Transcribe the records in full, keeping every word exactly as given.

Dataset records
━━━━━━
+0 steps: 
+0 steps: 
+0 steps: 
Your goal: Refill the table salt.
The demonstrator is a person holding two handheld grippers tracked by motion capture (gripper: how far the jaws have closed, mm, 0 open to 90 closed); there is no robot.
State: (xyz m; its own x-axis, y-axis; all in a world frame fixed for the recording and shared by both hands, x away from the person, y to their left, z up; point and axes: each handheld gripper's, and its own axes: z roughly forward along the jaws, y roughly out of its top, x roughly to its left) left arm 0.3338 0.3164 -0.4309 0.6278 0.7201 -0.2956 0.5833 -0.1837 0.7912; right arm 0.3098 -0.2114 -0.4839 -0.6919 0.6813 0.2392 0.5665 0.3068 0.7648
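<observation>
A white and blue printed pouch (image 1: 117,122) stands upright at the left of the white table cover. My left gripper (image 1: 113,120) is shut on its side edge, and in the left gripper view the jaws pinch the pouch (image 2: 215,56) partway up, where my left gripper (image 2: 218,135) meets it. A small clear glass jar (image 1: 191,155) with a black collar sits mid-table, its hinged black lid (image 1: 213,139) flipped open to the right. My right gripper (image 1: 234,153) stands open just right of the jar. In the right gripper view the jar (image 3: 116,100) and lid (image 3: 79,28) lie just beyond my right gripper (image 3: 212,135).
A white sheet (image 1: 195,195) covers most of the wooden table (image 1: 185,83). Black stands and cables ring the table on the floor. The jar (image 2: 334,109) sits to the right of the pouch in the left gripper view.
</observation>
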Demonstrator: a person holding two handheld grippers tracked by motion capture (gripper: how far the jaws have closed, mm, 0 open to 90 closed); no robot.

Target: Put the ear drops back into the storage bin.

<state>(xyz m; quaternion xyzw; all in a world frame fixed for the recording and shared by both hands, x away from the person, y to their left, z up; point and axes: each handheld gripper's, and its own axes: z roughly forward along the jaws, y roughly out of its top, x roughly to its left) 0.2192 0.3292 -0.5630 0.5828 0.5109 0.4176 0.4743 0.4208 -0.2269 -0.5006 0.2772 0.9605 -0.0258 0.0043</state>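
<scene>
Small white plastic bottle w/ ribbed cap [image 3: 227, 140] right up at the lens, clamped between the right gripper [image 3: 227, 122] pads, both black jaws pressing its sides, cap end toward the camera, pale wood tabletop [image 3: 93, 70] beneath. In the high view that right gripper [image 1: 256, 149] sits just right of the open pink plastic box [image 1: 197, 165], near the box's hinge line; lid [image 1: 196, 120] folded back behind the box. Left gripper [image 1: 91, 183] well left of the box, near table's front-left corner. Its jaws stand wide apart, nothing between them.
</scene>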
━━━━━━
* [Solution to this task]:
+0 steps: 
+0 steps: 
+0 steps: 
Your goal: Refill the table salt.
The demonstrator is a person holding two handheld grippers tracked by motion capture (gripper: how far the jaws have closed, mm, 0 open to 90 closed); there is no robot.
State: (xyz m; its own x-axis, y-axis; all in a world frame fixed for the recording and shared by both hands, x away from the person, y to their left, z up; point and axes: each handheld gripper's, and its own axes: z roughly forward along the jaws, y roughly out of its top, x roughly to its left) left arm 0.3338 0.3164 -0.4309 0.6278 0.7201 -0.2956 0.5833 -0.1837 0.7912; right arm 0.3098 -0.2114 -0.4839 -0.6919 0.6813 0.2392 0.5665 0.3068 0.7648
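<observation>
A white and blue printed pouch (image 1: 117,122) stands upright at the left of the white table cover. My left gripper (image 1: 113,120) is shut on its side edge, and in the left gripper view the jaws pinch the pouch (image 2: 215,56) partway up, where my left gripper (image 2: 218,135) meets it. A small clear glass jar (image 1: 191,155) with a black collar sits mid-table, its hinged black lid (image 1: 213,139) flipped open to the right. My right gripper (image 1: 234,153) stands open just right of the jar. In the right gripper view the jar (image 3: 116,100) and lid (image 3: 79,28) lie just beyond my right gripper (image 3: 212,135).
A white sheet (image 1: 195,195) covers most of the wooden table (image 1: 185,83). Black stands and cables ring the table on the floor. The jar (image 2: 334,109) sits to the right of the pouch in the left gripper view.
</observation>
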Demonstrator: a person holding two handheld grippers tracked by motion capture (gripper: how far the jaws have closed, mm, 0 open to 90 closed); no robot.

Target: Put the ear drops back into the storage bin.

<state>(xyz m; quaternion xyzw; all in a world frame fixed for the recording and shared by both hands, x away from the person, y to their left, z up; point and axes: each handheld gripper's, and its own axes: z roughly forward along the jaws, y roughly out of its top, x roughly to its left) 0.2192 0.3292 -0.5630 0.5828 0.5109 0.4176 0.4743 0.4208 -0.2269 -0.5006 0.2772 0.9605 -0.0258 0.0043</state>
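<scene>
Small white plastic bottle w/ ribbed cap [image 3: 227, 140] right up at the lens, clamped between the right gripper [image 3: 227, 122] pads, both black jaws pressing its sides, cap end toward the camera, pale wood tabletop [image 3: 93, 70] beneath. In the high view that right gripper [image 1: 256, 149] sits just right of the open pink plastic box [image 1: 197, 165], near the box's hinge line; lid [image 1: 196, 120] folded back behind the box. Left gripper [image 1: 91, 183] well left of the box, near table's front-left corner. Its jaws stand wide apart, nothing between them.
</scene>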

The answer given above is complete.